- The Washington Times - Friday, July 20, 2001

Now that even Dan Rather has deigned to mention the disappearance of Chandra Levy on the air, Gary Condit survives as the last person in the civilized world make that, the cable-ready realm to maintain an eerie public silence on the media sensation of the summer. "At an appropriate time, when the investigation warrants, Rep. Condit will speak to his constituents, who he continues to serve," said Mike Lynch, the House Democrat's chief of staff, in a written statement this week.
But not so fast. Apparently, now is not "appropriate." To be sure, Mr. Condit is not a police "suspect." Indeed, the young woman's disappearance hasn't even been classified as a "crime." But as the trail to Chandra Levy seems to have hit a dead end, it remains strewn with abundant evidence that the married, six-term congressman lied to police about his relationship with the 24-year-old intern for nine weeks, quite likely delaying or possibly preventing her ultimate retrieval, even as he attempted to convince a second woman to commit perjury. Under such circumstances, one has to wonder how Mr. Condit might possibly continue "to serve" his constituents. Serve his constituents? He didn't even show up for his hometown Fourth of July parade. Then, of course, there are the congressman's constituents in the Levy family who regard his private reticence and public silence as insurmountable obstacles in the hunt to find their daughter.

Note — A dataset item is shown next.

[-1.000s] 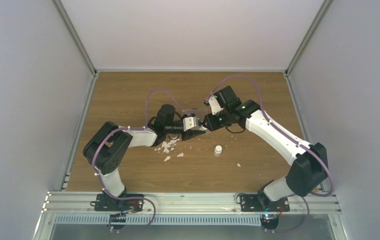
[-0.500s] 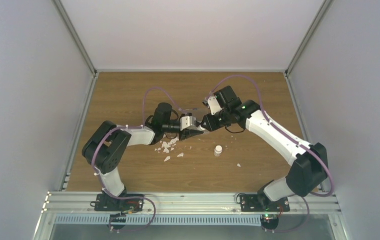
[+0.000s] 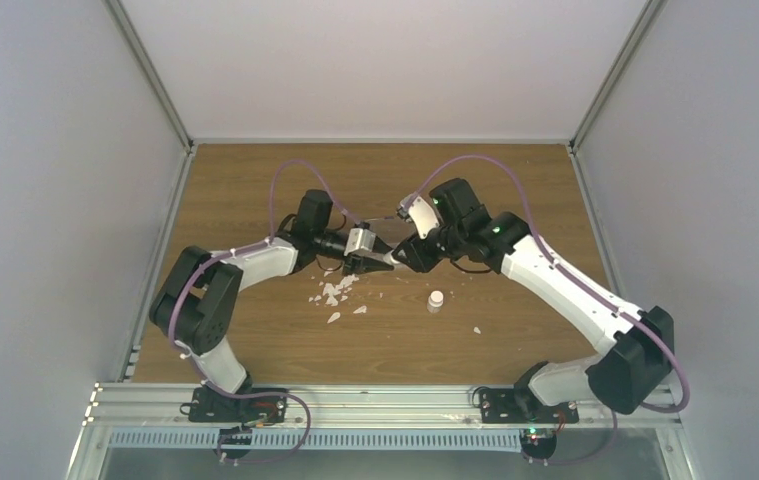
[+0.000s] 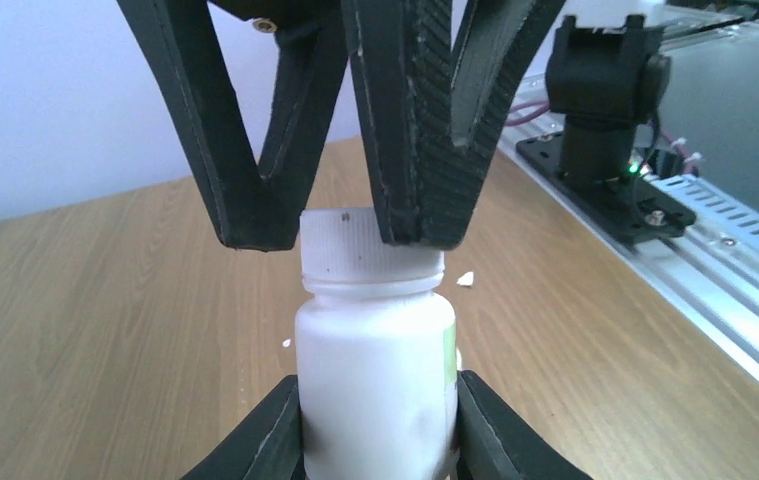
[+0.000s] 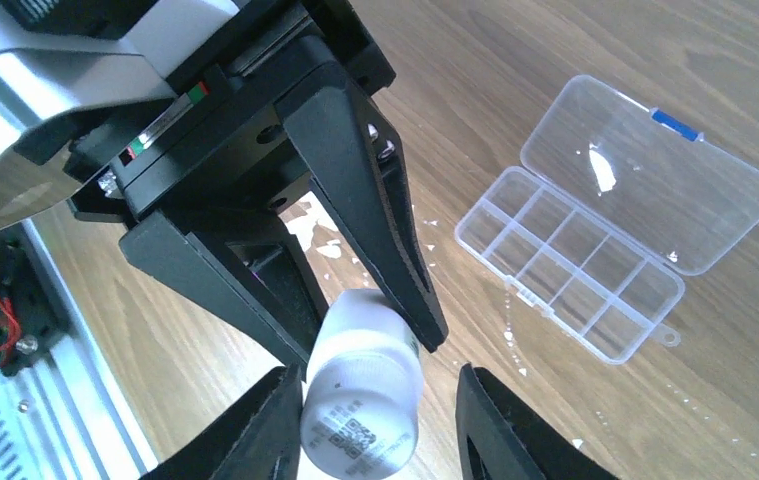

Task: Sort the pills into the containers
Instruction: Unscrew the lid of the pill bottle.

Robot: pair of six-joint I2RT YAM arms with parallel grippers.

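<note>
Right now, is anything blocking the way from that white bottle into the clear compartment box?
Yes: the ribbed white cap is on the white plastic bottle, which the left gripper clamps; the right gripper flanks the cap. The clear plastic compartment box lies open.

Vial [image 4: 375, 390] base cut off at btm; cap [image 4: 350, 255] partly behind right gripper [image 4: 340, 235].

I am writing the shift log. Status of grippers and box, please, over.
Left gripper shut on vial. Right gripper open, straddling its cap. Box open, compartments look empty. White flakes scattered around.
</note>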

Another question. How is it possible for Mr. Condit's colleagues to continue "to serve" him? That is, with the press and public clamorously following this real-life whodunit if, indeed, any "it" was "dun" Mr. Condit isn't the only one who is troublingly reticent. Like children in an elementary school exercise in "building self-esteem," Mr. Condit's congressional colleagues, with few Republican exceptions, seem bent on finding only nice things to say about him. "There's a big difference between breaking one's vows and breaking the law," offers Senate Majority Leader Tom Daschle. "Gary is cooperating in every possible way," adds House Minority Leader Richard Gephardt. Hardly stirring stuff, but designed to soothe. Indeed, the only passion the case has aroused on Capitol Hill concerns the need to maintain congressional solidarity. Consider a quotation in Roll Call from Rep. Anthony Weiner, New York Democrat, on the subject of House staffer and cable commentator Julian Epstein's on-air analysis of the Condit affair: "It is not merely inappropriate for a House staffer to be commenting on television about , it is borderline outrageous."
If that's "borderline outrageous," then where does placing political ambition over assisting in the search for a missing woman fall? Maybe Mr. Condit will address that question at the "appropriate" time. In the meantime, the Democratic leadership should be called on for an answer.